GHAP uses UTF-8 character encoding to ensure support for the full set of UTF-8 characters, which includes almost all languages and writing systems of the world, including many dead languages and many Indigenous writing systems, as well as a wide variety of symbols such as maths symbols and music notation. UTF-8 is now the de facto standard character encoding and used by most systems, especially on the web. 

If you are saving a CSV file from Excel, unfortunately, depending on the version or situation, it may save the CSV file in ‘ANSI’ encoding instead of ‘UTF-8’, which is the de facto standard character encoding.  

Solutions

  • When saving a CSV file from Excel, under ‘Save as type:’ select ‘CSV UTF-8’. 
  • If you need to get more advanced, try the free text editor Notepad++ which has tools for inspecting and changing character encodings. 

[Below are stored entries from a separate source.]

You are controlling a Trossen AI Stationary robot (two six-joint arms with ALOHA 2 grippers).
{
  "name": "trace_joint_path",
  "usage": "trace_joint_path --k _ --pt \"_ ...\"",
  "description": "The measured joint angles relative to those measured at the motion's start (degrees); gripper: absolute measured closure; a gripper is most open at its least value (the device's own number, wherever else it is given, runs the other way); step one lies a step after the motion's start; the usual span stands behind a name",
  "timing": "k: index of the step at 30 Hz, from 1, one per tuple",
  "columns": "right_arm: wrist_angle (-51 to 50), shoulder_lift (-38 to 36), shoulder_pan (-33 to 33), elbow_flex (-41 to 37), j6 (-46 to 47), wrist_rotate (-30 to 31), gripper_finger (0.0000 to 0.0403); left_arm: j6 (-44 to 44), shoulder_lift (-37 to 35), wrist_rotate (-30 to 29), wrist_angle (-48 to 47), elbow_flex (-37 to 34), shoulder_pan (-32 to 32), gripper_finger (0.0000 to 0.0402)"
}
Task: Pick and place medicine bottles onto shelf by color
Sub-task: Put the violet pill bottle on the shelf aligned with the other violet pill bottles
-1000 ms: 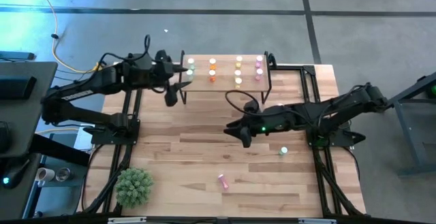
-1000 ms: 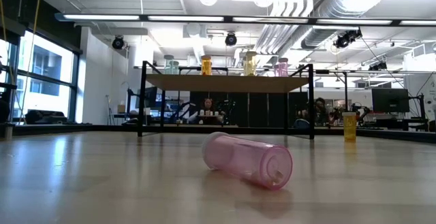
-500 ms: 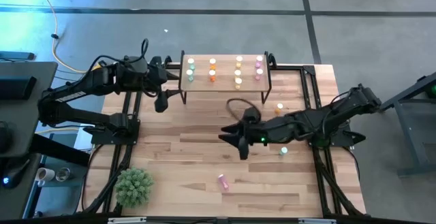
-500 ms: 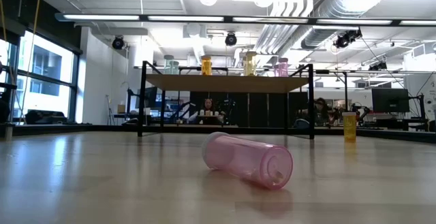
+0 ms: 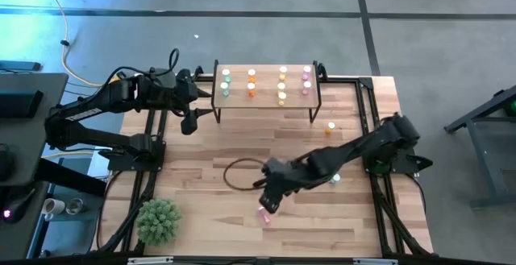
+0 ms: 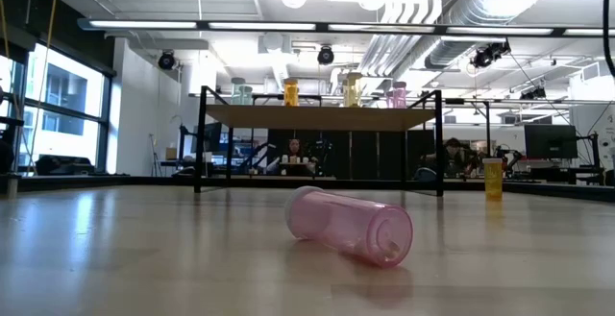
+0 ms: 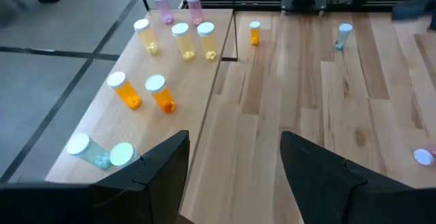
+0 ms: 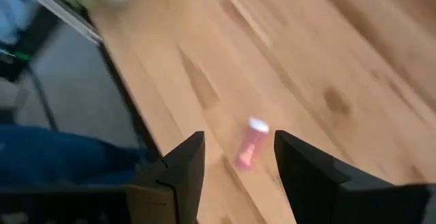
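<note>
A pink medicine bottle (image 5: 264, 215) lies on its side on the table, also seen as the pink bottle (image 8: 248, 146) and the pink bottle (image 6: 351, 225). My right gripper (image 5: 267, 200) hangs open just above it, tipped downward, its fingers (image 8: 185, 161) on either side of it in the wrist view without touching. The shelf (image 5: 266, 104) at the far edge carries green, orange, yellow and pink bottles standing upright in rows (image 7: 180, 40). My left gripper (image 5: 189, 124) stands open beside the shelf's left end, holding nothing.
An orange bottle (image 5: 330, 127) stands on the table right of the shelf, and a teal bottle (image 5: 335, 179) stands near the right arm. A green plant (image 5: 159, 221) sits at the near left corner. A dark cable loop (image 5: 242, 174) lies mid-table.
My right gripper has swung toward the table's near edge and down, tipping steeply downward, until it hangs over the pink bottle; its fingers stay open. My left gripper has drawn back a little from the shelf toward the left edge.
</note>
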Motion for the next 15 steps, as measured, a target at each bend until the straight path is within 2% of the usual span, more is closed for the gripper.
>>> trace_joint_path --k 6,15 --pt "-1.04 5.65 0.95 1.03 3.15 -2.75 0.0235 0.00 0.00 0.00 -0.01 0.00 0.00 0.0183" --pt "0.05 10.94 2.81 1.05 7.91 -2.72 0.0235 -0.09 0.02 0.00 -0.01 0.00 0.00 0.0183"
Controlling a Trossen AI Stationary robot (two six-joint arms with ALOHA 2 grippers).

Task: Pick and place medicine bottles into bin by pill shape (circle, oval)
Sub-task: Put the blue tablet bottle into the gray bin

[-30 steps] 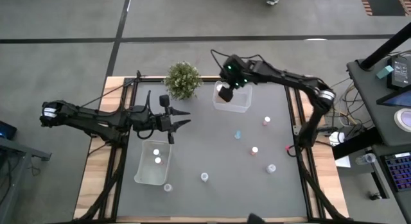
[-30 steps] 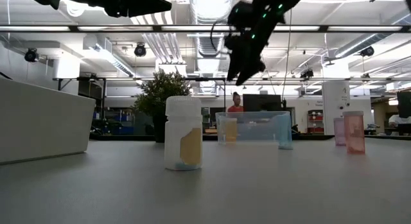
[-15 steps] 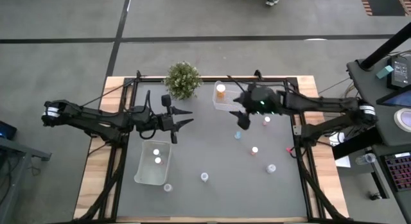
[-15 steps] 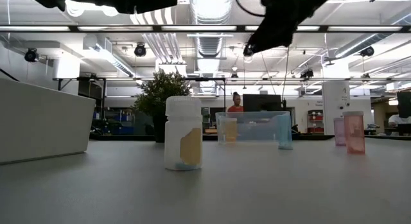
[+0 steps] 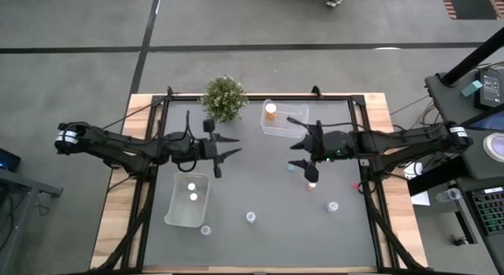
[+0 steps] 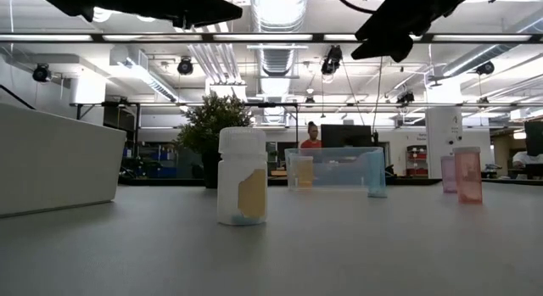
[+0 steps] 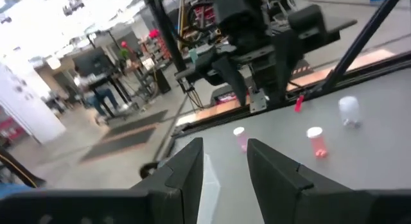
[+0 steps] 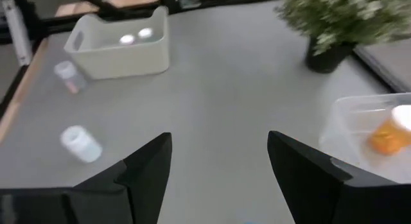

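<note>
My right gripper (image 5: 294, 154) is open and empty above the middle of the mat, pointing toward the table's left edge. A pale blue bottle (image 5: 291, 166) and a pink bottle (image 5: 312, 176) stand just beside it. More bottles stand on the mat near the near right (image 5: 332, 206), near middle (image 5: 250, 217) and by the white bin (image 5: 205, 229). An orange bottle (image 5: 270, 111) stands in the clear bin (image 5: 293, 130). Two bottles (image 5: 192, 191) sit in the white bin (image 5: 178, 216). My left gripper (image 5: 233, 146) waits open and empty above the mat, just beyond the white bin.
A green plant (image 5: 224, 98) stands at the far edge, left of the clear bin. The black frame rails (image 5: 356, 133) run along the mat's sides. In the low view a white labelled bottle (image 6: 243, 177) stands closest, with pink bottles (image 6: 465, 173) at the right.
My right gripper has moved from above the clear bin at the far edge toward the near edge and right, out over the middle of the mat, and has turned to point toward the table's left. The orange bottle stays in the clear bin.
</note>
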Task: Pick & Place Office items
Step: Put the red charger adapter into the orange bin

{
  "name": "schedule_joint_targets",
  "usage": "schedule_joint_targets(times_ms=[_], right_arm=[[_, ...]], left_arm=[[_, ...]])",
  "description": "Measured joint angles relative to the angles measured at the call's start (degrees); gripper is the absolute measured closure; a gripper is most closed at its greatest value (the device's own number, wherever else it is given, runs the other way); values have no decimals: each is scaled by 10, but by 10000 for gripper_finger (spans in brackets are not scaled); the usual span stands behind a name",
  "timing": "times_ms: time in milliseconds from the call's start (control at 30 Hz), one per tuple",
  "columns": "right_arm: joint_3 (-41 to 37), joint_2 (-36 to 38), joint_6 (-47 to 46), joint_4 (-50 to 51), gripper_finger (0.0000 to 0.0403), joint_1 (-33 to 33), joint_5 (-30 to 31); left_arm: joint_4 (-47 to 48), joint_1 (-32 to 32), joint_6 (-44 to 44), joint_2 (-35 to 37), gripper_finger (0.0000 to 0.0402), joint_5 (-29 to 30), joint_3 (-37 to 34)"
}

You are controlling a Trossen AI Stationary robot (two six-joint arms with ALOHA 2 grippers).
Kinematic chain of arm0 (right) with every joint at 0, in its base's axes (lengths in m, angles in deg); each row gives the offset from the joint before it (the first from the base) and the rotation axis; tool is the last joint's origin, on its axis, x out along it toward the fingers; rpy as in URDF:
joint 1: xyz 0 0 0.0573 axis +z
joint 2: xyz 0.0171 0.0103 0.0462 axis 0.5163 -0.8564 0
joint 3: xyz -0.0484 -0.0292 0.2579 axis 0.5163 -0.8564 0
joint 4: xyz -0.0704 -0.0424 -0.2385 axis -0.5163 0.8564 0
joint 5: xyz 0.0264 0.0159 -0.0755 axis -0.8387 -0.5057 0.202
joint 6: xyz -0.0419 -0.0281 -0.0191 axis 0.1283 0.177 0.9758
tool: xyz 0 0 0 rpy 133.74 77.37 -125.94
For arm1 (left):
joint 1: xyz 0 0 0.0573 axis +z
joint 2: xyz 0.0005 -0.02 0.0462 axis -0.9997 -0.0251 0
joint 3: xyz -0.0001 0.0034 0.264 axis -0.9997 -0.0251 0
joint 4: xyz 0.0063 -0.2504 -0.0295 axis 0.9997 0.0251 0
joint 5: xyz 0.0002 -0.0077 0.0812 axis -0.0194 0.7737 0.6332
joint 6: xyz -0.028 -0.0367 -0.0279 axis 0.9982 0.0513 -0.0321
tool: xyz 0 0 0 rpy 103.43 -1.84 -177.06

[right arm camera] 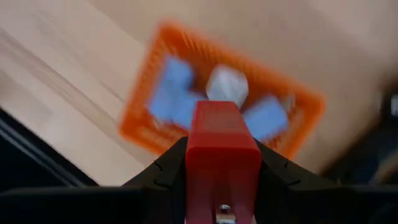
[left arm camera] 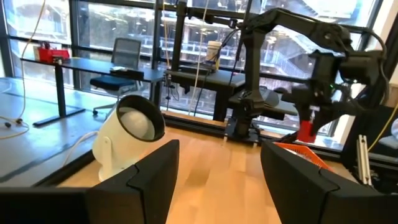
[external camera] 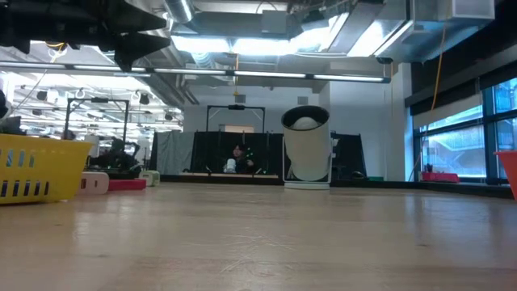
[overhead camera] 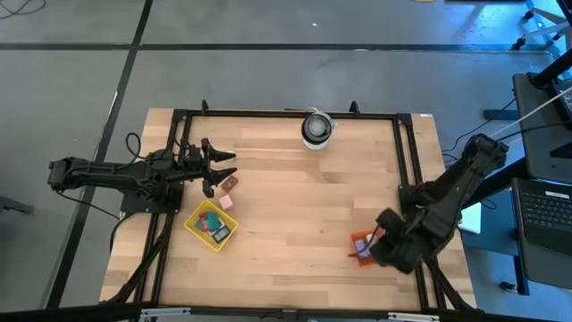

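Right gripper (right arm camera: 222, 163): closed on a red block (right arm camera: 222, 146), held above the orange tray (right arm camera: 144, 118) near the table's right edge; the hold looks secure, the block seated squarely between both fingers
Reason for hold: judged a carry to drop-off, since the block hangs directly over the tray's open top
Orange tray contents: pale blue and white pieces already lie inside, so this tray appears to serve as one sorting bin
Left gripper (overhead camera: 217, 168): jaws standing wide apart, nothing between them, raised over the table's left part
Pink block (overhead camera: 231, 182): on the table touching or just beside the left fingertips, with a second pale piece (overhead camera: 226, 202) near it; both lie outside any tray
Yellow tray (overhead camera: 212, 225): near the left edge, holding several small coloured pieces, close to the loose blocks for a short carry
White roll (overhead camera: 316, 129): at the far edge, well apart from both trays
Outstanding: red block not yet released; loose pieces on the left untouched
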Motion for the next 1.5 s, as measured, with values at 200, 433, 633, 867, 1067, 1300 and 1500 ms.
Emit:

A recent problem with Google Chrome is that it disabled 3D rendering, which the 3D terrain view and Temporal Earth depend on. This type of issue could happen in other browsers too. In some cases, the map simply doesn’t show up, and in others it gives an error message that might mention WebGL. 

Solutions

  • In Chrome, go to chrome://flags and set ‘WebGL Draft Extensions’ to ‘Enabled’. 
  • For other web browsers, visit http://get.webgl.org to verify that your browser supports WebGL. If it doesn’t, upgrade your browser. If it does, you may need to change your settings. Use your favourite search engine to find how to enable WebGL in your browser, e.g. by searching for the phrase ‘Enable WebGL’. 
  • 3D maps and Temporal Earth can take some time to load, so allow 20 seconds to start seeing something, especially on the first visit, or if you have a slow connection or old computer. Also, try refreshing the page.